### Instructions to follow
Copy out each line below verbatim, skipping any picture.

(Dataset records)

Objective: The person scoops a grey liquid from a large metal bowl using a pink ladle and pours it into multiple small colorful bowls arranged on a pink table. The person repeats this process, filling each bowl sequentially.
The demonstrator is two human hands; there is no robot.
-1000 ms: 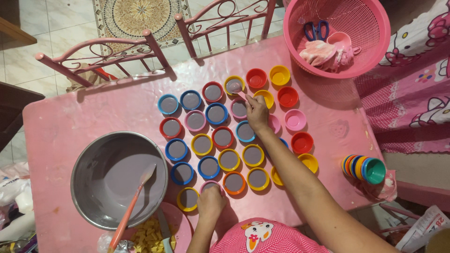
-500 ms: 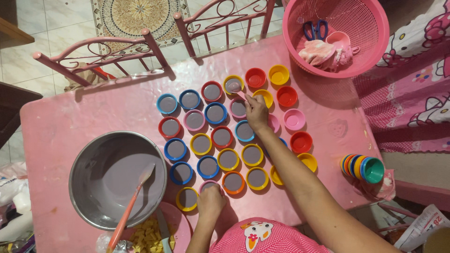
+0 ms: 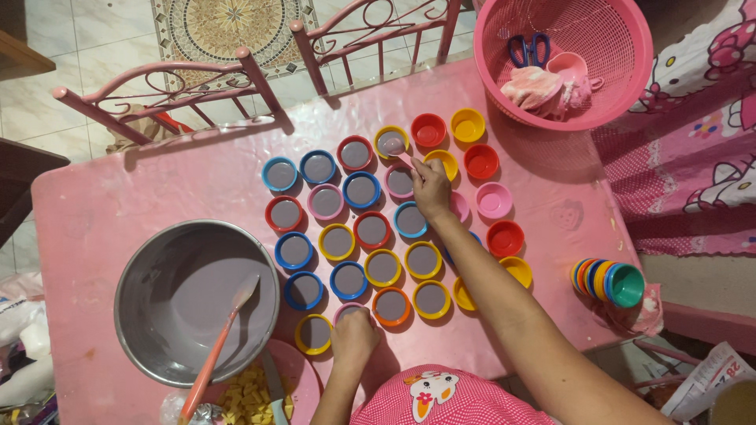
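Right hand fingers pinching a spoon, left hand fingers gripping a round plastic cup

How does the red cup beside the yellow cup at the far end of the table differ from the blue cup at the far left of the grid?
The small red plastic cup is empty, showing its bare red floor; the small blue plastic cup is filled with grey-purple batter. The red cup stands near the pink basket; the blue cup sits farther left. Both are round, upright and alike in size.

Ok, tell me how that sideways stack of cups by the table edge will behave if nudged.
The stack of empty cups lies on its side near the table edge, so it would probably roll. It looks like thin, light plastic, likely sliding easily. The nested cups may separate.
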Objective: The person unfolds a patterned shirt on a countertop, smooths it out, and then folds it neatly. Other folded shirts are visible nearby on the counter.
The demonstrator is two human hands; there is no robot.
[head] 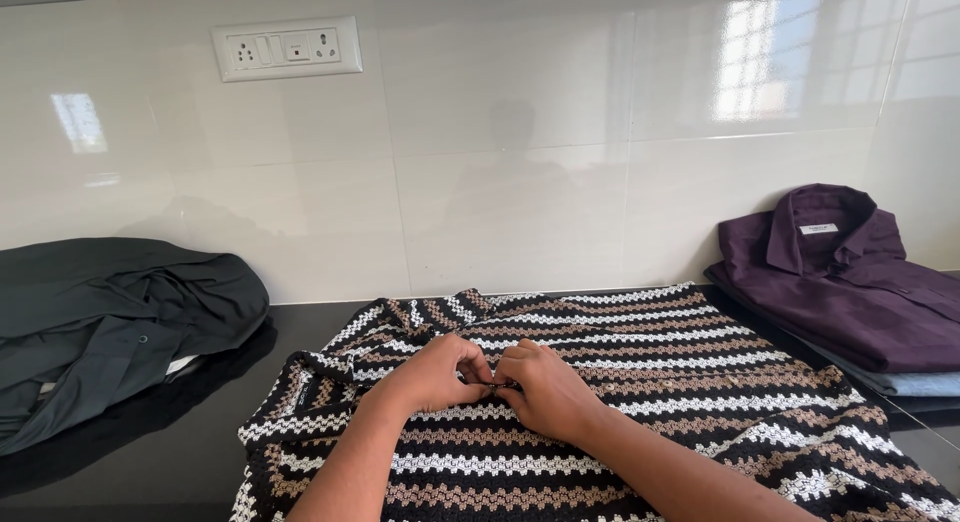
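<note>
A wall of large glossy off-white ceramic tiles fills the upper part of the view, its thin grout lines running straight across and down. High on the left, a white rectangular plastic switch-and-socket plate sits flush on the tile. The sheen of the wall carries two pale reflections of bright windows, a grid-shaped one at the upper right and a smaller, dimmer one at the left; soft daylight spreads evenly, without hard shadows. Below the wall runs a polished black stone countertop, which meets the tiles in a straight seam and mirrors faintly whatever lies above it.
</note>
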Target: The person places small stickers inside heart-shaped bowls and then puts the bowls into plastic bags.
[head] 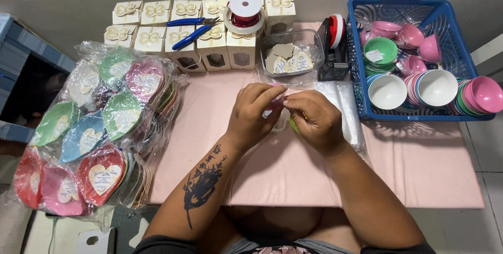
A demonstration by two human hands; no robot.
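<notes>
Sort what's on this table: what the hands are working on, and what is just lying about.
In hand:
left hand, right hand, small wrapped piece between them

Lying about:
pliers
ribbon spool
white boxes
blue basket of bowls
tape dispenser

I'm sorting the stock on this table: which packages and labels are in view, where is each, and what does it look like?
Gift boxes: back of table, two rows, cream cubes with bow tops.
Wrapped heart dishes: left pile, clear film, green, pink, blue, red, heart labels.
Clear tub: back centre, holding loose heart-shaped labels, beige and white.
Label on green bowl: blue basket, small, white.
</notes>
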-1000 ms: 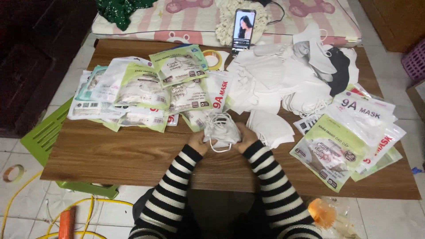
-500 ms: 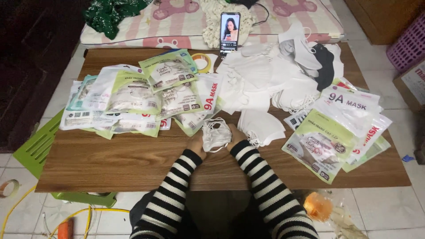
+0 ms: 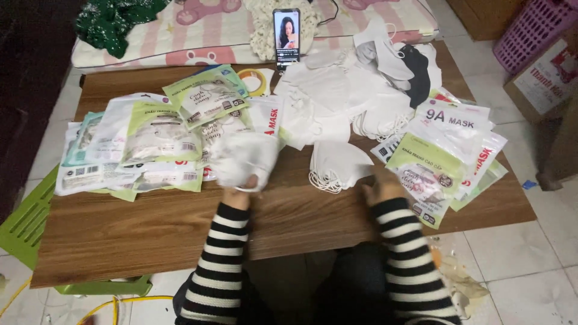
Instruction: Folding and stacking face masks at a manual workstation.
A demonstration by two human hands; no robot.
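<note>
My left hand (image 3: pixel 239 188) grips a bundle of white face masks (image 3: pixel 244 157) and holds it up over the left-middle of the wooden table (image 3: pixel 150 229), beside the pile of filled mask packets (image 3: pixel 150 144). My right hand (image 3: pixel 380 185) rests on the table at the edge of the stack of flat green-and-white packets (image 3: pixel 442 150), its fingers curled at the lowest packet; whether it grips it is unclear. A small stack of white masks (image 3: pixel 337 164) lies between my hands. Both sleeves are black-and-white striped.
A heap of loose white masks (image 3: pixel 355 96) covers the back of the table, with a dark mask (image 3: pixel 415 63) on it. A phone (image 3: pixel 286 35) stands upright at the far edge. A tape roll (image 3: pixel 254 81), a green crate (image 3: pixel 24 222) and a cardboard box (image 3: pixel 545 78) are nearby.
My hands have come apart: the left carried the mask bundle up and to the left toward the filled packets, the right moved right to the flat packet stack.
</note>
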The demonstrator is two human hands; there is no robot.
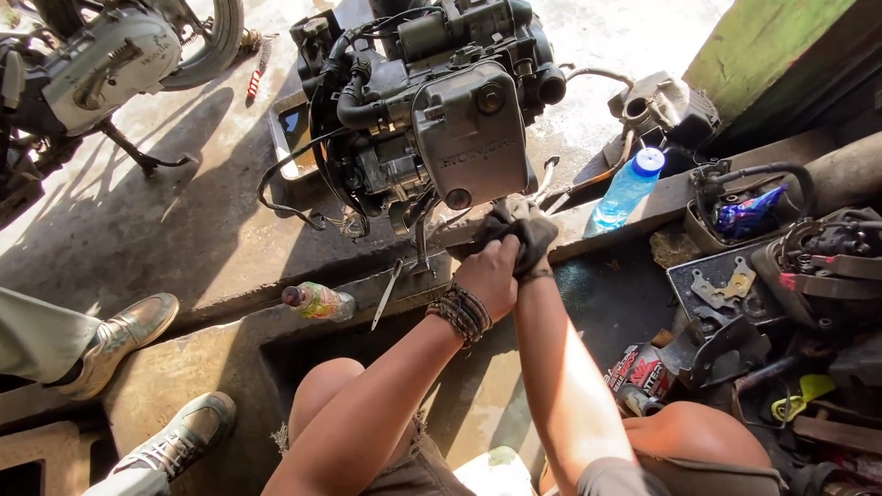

### Expected output
Objective: The person scoops a grey liquid from a large metal bowl using a pink ladle and pours it into multiple small colorful bowls arranged on a pink table. The person repeats this process, filling each bowl sequentially.
The demonstrator is two human hands; there is no robot.
-1000 ms: 
-500 ms: 
+0 ms: 
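Right hand fingers pinching a spoon, left hand fingers gripping a round plastic cup

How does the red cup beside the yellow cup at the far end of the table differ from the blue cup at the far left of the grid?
The small red plastic cup is empty, showing its bare red floor; the small blue plastic cup is filled with grey-purple batter. The red cup stands near the pink basket; the blue cup sits farther left. Both are round, upright and alike in size.

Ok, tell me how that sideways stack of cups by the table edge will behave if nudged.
The stack of empty cups lies on its side near the table edge, so it would probably roll. It looks like thin, light plastic, likely sliding easily. The nested cups may separate.
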Objective: The person unfolds a patterned shirt on a countertop, smooths it out, and then folds it neatly. Other folded shirts are visible nearby on the counter.
The demonstrator is two human hands; there is no robot.
[head] 
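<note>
A wall of large glossy off-white ceramic tiles fills the upper part of the view, its thin grout lines running straight across and down. High on the left, a white rectangular plastic switch-and-socket plate sits flush on the tile. The sheen of the wall carries two pale reflections of bright windows, a grid-shaped one at the upper right and a smaller, dimmer one at the left; soft daylight spreads evenly, without hard shadows. Below the wall runs a polished black stone countertop, which meets the tiles in a straight seam and mirrors faintly whatever lies above it.
</note>
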Target: The person places small stickers inside heart-shaped bowls and then puts the bowls into plastic bags.
[head] 
A demonstration by two human hands; no robot.
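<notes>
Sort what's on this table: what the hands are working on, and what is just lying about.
In hand:
left hand, right hand, small wrapped piece between them

Lying about:
pliers
ribbon spool
white boxes
blue basket of bowls
tape dispenser

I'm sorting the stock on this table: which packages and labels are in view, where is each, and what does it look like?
Gift boxes: back of table, two rows, cream cubes with bow tops.
Wrapped heart dishes: left pile, clear film, green, pink, blue, red, heart labels.
Clear tub: back centre, holding loose heart-shaped labels, beige and white.
Label on green bowl: blue basket, small, white.
</notes>
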-1000 ms: 
-500 ms: 
+0 ms: 
Instruction: Folding and stacking face masks at a manual workstation.
A demonstration by two human hands; no robot.
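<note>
My left hand (image 3: pixel 239 188) grips a bundle of white face masks (image 3: pixel 244 157) and holds it up over the left-middle of the wooden table (image 3: pixel 150 229), beside the pile of filled mask packets (image 3: pixel 150 144). My right hand (image 3: pixel 380 185) rests on the table at the edge of the stack of flat green-and-white packets (image 3: pixel 442 150), its fingers curled at the lowest packet; whether it grips it is unclear. A small stack of white masks (image 3: pixel 337 164) lies between my hands. Both sleeves are black-and-white striped.
A heap of loose white masks (image 3: pixel 355 96) covers the back of the table, with a dark mask (image 3: pixel 415 63) on it. A phone (image 3: pixel 286 35) stands upright at the far edge. A tape roll (image 3: pixel 254 81), a green crate (image 3: pixel 24 222) and a cardboard box (image 3: pixel 545 78) are nearby.
My hands have come apart: the left carried the mask bundle up and to the left toward the filled packets, the right moved right to the flat packet stack.
</note>
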The demonstrator is two human hands; there is no robot.

No further output is required for this answer.